Scenario
You're the director of E-discovery Services at a major social networking company. The company’s headquarters and main development facilities are in Santa Clara County, California, but its servers and operations are spread over the entire world. Many of the company’s developers and customers are European Union residents. The company recently revised its e-discovery processes to account for the EU General Data Protection Regulation ("GDPR").
The general counsel walks into your cubicle and drops an article on your desk. It's titled "California Enacts GDPR-Like Consumer Privacy Protections: What You Need to Know." She then asks you, "We just finished the GDPR e-discovery update. Now do we need to do something about this?"
California's New Privacy Law
On June 28, 2018, California Governor Jerry Brown signed Assembly Bill 375, the California Consumer Privacy Act of 2018 ("CCPA" or "the Act"). Barring further amendment, the CCPA will go into effect January 1, 2020. The CCPA will give California residents control over how companies collect, store, use and disclose their personal information. The CCPA covers for-profit companies doing business in the state of California that:
(1) Have annual gross revenues of more than $25 million (as adjusted);
(2) Buy, receive, sell or share for commercial purposes the personal information of 50,000 or more consumers each year; or
(3) Derive 50 percent or more of revenue from selling consumers’ personal information.
Unlike earlier state and federal privacy laws, which tend to focus on a specific sector or type of personal information, the CCPA arguably applies to all businesses that meet these requirements. The CCPA, however, includes explicit exceptions to ensure that it doesn’t come into conflict with pre-existing privacy laws such as the Gramm-Leach-Bliley Act and the Health Insurance Portability and Accountability Act (HIPAA).
GDPR Compliance Does Not Translate into CCPA Compliance
While the CCPA and GDPR both focus on consumer rights, companies should not assume that being GDPR-compliant means that they're already CCPA-compliant. Although companies with a GDPR compliance program have a head start on CCPA compliance, these businesses subject to the law should ensure that they have the operational, technical and contractual ability to comply with the CCPA for any personal information they collect about California residents.
Several CCPA Provisions Raise Issues for E-Discovery Professionals:
- The CCPA's broad definition of "personal information" implicates information routinely disclosed in discovery. The CCPA defines personal information as “information that identifies, relates to, describes, is capable of being associated with, or could reasonably be linked, directly or indirectly, with a particular consumer or household.” Personal information specifically includes unique identifiers, biometrics, geolocation data, browsing and search information, “inferences drawn” from personal information to create a profile about a consumer and “[p]rofessional or employment-related information.” Companies cannot avoid disclosure of employee "personal information"—especially “professional and employment-related information” to service providers and litigation adversaries in discovery. It may be advisable to add terms to vendor agreements and protective orders specifying the recipients' obligations to comply with the CCPA.

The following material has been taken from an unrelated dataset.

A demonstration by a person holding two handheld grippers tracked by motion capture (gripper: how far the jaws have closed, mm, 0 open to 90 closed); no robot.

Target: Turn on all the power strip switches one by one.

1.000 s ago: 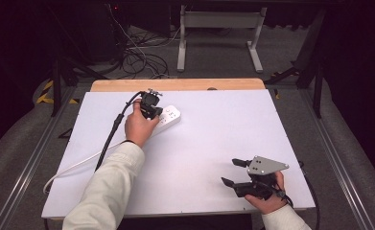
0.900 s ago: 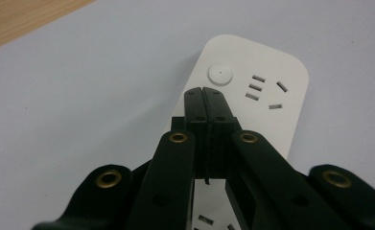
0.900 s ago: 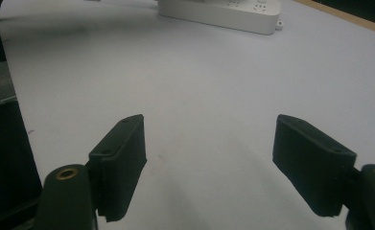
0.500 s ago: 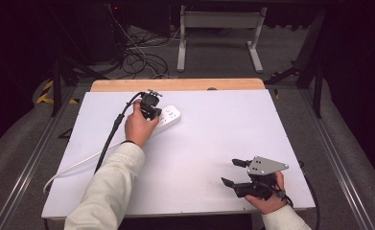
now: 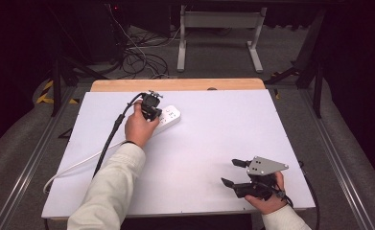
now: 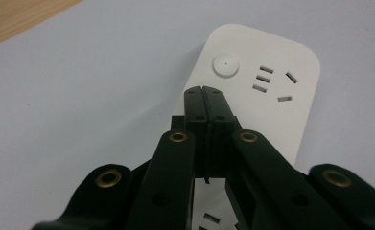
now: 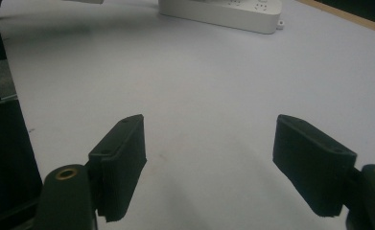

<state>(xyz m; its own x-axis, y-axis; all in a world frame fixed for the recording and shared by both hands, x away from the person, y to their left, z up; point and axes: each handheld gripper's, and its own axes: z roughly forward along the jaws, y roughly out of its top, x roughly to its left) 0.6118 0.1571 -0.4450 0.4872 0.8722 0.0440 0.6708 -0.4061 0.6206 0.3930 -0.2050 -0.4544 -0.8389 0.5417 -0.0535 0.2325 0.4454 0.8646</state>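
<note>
White power strip (image 6: 252,100) lies under the clenched left claw (image 6: 205,91); right claw (image 7: 209,165) gapes.

white power strip (image 6: 271,91), black gripper (image 7: 209,158)

Power strip (image 6: 266,91): white plastic, smooth, slight satin sheen. Table (image 5: 214,158): white top, matt, smooth; bare light wood strip (image 5: 175,85) along far edge. Left gripper (image 6: 205,92): black plastic, semi-gloss, brass-coloured rivets. Right gripper (image 7: 209,163): black pads, matt, rubbery look; grey plate (image 5: 265,166) on top, matt, metal-looking. Sleeve (image 5: 111,191): pale cloth, matt. Floor (image 5: 17,143): grey, rough, carpet-like.
</note>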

- The CCPA gives consumers the right to demand that companies delete their personal information. The CCPA requires companies to delete personal information “collected from the consumer” on demand. There are certain exceptions to this, including data collected to protect against fraud or other illegal activity, enable internal uses that are reasonably aligned with consumer expectation, complete a business transaction with the consumer and "comply with a legal obligation." (Sec. 1798.105(d)(8).) Retention obligations and litigation holds would likely qualify as "legal obligations," but companies that make operational changes to how they store and process personal information will need to ensure that these changes don't lead them to delete personal information that's subject to litigation holds.
- The CCPA gives consumers a private right of action for "disclosure" of personal identity information. Under the CCPA, California consumers get a private right of action for "disclosure" of names—in combination with any of the following: (i) Social Security numbers; (ii) driver’s license and state ID numbers; (iii) financial account numbers, passwords, and access codes; (iv) medical information; or (v) health insurance information—"as a result of the business's violation of the duty to implement and maintain reasonable security procedures and practices." (Sec. 1798.150(a)(1).) The plain language of this section could cover, for example, inadvertent public filing of consumers' names and account numbers in litigation. While many argued that this surprisingly common kind of error already violated California privacy law, the existence of a private right of action, with meaningful statutory damages, gives plaintiffs' attorneys an incentive to pounce on any publicized inadvertent disclosure.
The CCPA May Still Be Further Amended
The precise details of the CCPA may yet change. The CCPA was passed quickly to keep a more stringent initiative on privacy from appearing on the ballot in November. As a result, the CCPA has gaps and provisions likely to cause unintended consequences. Amendments have already begun. Governor Brown signed a first round of amendments, embodied in Senate Bill 1121, on September 23, 2018. But given the stakes for major technology players, it's reasonable to expect further attempts at amendment. Once the CCPA goes into effect, there are also likely to be legal challenges.